🤖 AI Summary
Existing video style transfer methods are often hindered by the scarcity of large-scale triplet data and effective modeling paradigms, leading to temporal inconsistency, fragile handling of occlusions, and flickering artifacts. To address these limitations, this work introduces VISTA-1000, the first large-scale synthetic dataset with aligned style, content, and motion, encompassing 1,000 distinct artistic styles. Building upon this dataset, we propose a context-aware transfer framework based on diffusion Transformers, augmented with a lightweight style adapter for robust style representation.

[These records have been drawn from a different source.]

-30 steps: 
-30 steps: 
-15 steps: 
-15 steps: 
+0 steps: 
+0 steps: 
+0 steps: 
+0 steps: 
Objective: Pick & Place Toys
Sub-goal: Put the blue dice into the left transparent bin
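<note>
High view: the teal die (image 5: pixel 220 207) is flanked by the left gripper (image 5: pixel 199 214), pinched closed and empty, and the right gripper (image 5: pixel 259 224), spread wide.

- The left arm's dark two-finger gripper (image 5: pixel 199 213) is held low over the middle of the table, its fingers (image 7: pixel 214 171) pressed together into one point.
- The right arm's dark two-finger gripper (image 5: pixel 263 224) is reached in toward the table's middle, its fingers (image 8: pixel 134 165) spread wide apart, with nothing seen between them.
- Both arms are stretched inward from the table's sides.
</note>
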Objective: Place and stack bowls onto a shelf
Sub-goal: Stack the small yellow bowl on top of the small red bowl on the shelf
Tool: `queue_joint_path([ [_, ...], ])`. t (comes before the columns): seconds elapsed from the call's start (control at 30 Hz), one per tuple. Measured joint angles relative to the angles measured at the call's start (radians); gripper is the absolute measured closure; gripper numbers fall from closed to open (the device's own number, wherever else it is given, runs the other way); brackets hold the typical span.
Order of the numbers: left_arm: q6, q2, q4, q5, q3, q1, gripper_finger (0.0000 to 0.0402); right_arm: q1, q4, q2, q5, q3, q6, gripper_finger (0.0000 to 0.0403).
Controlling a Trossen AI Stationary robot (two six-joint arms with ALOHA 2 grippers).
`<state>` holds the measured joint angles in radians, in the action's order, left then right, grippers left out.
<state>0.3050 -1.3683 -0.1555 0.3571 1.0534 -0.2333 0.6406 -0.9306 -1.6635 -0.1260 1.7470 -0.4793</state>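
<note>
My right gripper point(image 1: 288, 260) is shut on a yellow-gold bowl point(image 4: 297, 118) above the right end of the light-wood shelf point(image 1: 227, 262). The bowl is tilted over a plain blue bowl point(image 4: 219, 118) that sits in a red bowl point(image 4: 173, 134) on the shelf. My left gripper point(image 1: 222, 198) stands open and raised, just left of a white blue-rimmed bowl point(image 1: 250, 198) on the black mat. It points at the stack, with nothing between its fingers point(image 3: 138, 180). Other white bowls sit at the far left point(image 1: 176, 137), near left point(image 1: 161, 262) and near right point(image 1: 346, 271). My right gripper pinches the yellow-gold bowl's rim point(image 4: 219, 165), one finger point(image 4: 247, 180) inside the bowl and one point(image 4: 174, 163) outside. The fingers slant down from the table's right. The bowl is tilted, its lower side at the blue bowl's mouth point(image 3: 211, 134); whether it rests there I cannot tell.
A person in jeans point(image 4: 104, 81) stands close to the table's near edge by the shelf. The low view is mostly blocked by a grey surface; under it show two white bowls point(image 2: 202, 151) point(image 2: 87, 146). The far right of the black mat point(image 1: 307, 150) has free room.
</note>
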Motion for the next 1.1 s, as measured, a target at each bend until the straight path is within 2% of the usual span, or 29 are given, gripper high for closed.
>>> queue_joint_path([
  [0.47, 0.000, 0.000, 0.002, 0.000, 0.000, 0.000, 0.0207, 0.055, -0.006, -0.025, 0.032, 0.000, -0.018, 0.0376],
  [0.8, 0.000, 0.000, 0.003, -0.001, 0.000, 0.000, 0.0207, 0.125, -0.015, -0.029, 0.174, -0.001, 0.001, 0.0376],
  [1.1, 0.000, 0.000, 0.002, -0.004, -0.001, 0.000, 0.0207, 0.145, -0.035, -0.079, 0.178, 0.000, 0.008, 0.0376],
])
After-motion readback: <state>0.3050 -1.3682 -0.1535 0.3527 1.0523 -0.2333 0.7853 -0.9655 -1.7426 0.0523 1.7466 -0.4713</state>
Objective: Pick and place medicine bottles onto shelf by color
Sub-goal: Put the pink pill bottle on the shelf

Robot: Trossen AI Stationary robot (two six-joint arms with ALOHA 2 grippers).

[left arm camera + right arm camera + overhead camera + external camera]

By integrating joint modeling with a disentanglement strategy, our approach significantly outperforms existing methods in terms of style fidelity, temporal coherence, and content preservation, effectively suppressing flickering and drift artifacts.
📝 Abstract
Video style transfer aims to render videos in a target artistic style while preserving content, structure, and motion. While image stylization has advanced rapidly, video stylization remains challenging due to temporal inconsistency. Most existing methods stylize frames or keyframes and enforce consistency via heuristic temporal propagation, which is brittle under occlusions, disocclusions, and long-term motion, leading to drift and flickering artifacts. We argue that a fundamental bottleneck lies in the lack of large-scale triplet data and a principled training paradigm that jointly models and disentangles style, content, and motion.To address this, we introduce VISTA-1000, a synthetic dataset with 1,000 styles and motion-aligned triplets of style reference, clean video, and stylized video, and propose a diffusion-transformer-based in-context video style transfer framework with a lightweight style adapter for robust style extraction. Extensive experiments demonstrate SOTA performance in style fidelity, temporal consistency, and content preservation.